**Directions:** Copy all the lines of the data that include the word "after".

**Data for analysis:**
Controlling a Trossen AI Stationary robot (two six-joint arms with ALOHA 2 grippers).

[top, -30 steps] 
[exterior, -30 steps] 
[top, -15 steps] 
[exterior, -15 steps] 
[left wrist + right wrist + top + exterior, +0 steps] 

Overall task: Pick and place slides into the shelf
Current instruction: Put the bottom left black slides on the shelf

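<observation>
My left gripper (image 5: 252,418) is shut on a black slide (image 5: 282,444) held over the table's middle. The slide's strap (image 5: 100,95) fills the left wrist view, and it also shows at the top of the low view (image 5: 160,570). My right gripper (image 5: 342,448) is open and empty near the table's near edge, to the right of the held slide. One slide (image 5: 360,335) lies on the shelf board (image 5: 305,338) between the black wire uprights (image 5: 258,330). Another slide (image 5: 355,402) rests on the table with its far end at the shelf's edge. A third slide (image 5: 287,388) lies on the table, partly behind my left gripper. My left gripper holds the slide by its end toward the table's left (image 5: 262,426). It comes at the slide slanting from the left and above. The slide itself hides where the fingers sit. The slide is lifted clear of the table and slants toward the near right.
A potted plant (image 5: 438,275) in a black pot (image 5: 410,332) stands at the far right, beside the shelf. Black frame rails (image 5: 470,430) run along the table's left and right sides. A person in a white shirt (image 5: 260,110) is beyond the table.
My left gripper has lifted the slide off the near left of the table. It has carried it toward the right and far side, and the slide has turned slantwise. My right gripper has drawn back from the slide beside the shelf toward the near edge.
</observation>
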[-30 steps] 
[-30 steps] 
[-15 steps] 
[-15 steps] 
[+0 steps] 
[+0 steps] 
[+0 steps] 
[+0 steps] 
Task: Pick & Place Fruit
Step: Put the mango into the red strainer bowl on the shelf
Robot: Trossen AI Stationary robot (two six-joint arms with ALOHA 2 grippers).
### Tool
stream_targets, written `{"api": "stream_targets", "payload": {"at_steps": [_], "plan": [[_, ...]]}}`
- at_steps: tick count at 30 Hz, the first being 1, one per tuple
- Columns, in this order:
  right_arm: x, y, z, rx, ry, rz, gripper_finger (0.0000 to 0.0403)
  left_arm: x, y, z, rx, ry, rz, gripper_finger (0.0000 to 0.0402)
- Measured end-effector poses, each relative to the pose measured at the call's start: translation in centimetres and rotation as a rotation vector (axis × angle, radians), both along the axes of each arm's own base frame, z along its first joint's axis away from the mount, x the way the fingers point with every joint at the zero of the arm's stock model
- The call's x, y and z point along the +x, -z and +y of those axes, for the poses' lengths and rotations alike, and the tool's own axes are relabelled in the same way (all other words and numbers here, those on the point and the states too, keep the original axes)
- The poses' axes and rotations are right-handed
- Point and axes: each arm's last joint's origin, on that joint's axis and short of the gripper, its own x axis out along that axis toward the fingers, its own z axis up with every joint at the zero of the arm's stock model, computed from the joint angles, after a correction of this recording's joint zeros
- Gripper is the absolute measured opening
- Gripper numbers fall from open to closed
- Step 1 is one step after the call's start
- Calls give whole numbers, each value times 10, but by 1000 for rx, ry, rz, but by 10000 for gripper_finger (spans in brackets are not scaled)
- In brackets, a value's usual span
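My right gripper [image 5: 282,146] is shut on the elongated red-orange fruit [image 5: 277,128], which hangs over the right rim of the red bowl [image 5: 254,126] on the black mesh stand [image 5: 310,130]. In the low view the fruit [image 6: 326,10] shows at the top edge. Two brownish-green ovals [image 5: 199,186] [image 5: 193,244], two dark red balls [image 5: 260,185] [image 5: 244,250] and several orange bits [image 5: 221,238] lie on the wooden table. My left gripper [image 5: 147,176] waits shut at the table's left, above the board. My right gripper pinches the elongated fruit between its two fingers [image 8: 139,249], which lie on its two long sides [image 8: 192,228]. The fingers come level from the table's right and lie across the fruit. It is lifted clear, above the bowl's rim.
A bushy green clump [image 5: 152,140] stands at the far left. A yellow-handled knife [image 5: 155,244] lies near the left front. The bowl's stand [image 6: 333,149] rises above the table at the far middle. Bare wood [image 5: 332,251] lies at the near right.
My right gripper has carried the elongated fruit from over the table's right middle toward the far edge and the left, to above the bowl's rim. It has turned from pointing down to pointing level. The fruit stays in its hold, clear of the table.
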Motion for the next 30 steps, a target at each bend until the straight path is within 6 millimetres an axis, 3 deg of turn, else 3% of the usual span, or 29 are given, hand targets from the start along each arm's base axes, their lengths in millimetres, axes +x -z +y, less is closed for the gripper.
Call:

**Solution to this exercise:**
- Point and axes: each arm's last joint's origin, on that joint's axis and short of the gripper, its own x axis out along that axis toward the fingers, its own z axis up with every joint at the zero of the arm's stock model, computed from the joint angles, after a correction of this recording's joint zeros
- Step 1 is one step after the call's start

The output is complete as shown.